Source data
········
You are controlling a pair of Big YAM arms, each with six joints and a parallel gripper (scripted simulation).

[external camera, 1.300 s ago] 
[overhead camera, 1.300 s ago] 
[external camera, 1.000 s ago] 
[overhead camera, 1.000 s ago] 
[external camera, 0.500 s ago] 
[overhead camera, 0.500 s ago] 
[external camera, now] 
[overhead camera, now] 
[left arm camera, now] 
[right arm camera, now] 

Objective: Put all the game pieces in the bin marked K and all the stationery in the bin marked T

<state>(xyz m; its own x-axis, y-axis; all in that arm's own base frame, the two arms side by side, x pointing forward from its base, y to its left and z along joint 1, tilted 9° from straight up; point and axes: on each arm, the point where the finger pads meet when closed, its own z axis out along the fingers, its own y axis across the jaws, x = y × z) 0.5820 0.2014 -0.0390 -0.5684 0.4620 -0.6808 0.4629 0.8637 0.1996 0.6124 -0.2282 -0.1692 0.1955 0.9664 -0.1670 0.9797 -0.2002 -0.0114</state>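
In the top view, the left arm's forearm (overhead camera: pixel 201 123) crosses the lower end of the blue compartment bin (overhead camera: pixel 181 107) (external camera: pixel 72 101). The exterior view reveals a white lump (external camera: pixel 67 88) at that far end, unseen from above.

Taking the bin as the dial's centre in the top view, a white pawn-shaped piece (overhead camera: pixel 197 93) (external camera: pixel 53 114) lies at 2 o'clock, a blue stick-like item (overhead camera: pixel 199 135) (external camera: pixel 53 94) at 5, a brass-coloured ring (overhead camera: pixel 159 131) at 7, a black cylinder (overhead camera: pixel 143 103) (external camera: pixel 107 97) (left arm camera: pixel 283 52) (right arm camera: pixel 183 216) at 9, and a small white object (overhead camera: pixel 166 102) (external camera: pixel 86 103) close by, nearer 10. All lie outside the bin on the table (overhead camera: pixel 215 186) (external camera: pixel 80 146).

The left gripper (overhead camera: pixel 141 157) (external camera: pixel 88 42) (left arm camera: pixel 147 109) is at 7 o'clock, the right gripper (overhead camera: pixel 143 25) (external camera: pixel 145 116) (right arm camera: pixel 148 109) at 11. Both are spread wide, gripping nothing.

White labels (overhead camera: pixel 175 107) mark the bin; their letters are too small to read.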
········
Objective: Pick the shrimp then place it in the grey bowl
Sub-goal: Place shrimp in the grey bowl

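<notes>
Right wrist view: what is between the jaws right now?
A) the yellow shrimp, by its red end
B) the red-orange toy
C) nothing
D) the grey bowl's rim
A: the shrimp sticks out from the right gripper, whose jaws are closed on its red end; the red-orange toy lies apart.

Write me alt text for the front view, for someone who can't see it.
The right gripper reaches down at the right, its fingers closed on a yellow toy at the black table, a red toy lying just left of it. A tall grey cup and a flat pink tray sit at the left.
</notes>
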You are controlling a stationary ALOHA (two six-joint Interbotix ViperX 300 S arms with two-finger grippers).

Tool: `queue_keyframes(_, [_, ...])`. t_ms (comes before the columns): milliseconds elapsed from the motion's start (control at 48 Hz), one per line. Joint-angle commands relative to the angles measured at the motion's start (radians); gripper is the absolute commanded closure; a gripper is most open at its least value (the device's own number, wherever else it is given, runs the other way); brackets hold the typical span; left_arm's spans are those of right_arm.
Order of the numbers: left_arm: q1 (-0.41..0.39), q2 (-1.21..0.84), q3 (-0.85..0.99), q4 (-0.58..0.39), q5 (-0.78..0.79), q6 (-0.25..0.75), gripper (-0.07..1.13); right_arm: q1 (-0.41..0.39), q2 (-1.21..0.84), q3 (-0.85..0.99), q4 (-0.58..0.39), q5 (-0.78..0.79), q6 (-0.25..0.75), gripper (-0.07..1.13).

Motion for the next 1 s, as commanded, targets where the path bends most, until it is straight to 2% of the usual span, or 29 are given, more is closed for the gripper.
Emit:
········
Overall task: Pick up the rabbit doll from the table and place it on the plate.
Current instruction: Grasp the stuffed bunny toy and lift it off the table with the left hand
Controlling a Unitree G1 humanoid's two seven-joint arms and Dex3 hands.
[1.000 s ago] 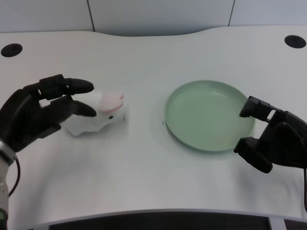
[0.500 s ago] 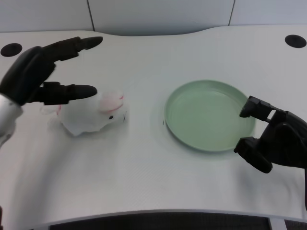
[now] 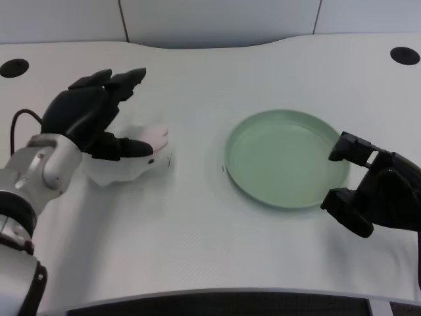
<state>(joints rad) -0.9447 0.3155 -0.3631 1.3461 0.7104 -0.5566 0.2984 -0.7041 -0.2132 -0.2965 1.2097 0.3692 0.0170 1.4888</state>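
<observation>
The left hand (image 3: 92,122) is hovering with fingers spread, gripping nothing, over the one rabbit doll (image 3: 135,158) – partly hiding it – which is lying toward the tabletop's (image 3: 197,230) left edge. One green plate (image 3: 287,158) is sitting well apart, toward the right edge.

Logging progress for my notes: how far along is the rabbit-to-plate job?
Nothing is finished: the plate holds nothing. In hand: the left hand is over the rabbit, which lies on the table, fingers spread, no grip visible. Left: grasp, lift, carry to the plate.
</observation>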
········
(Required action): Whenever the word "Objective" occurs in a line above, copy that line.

(Task solution):
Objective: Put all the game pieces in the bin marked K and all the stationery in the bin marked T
Objective: Pick the shrimp then place it in the grey bowl

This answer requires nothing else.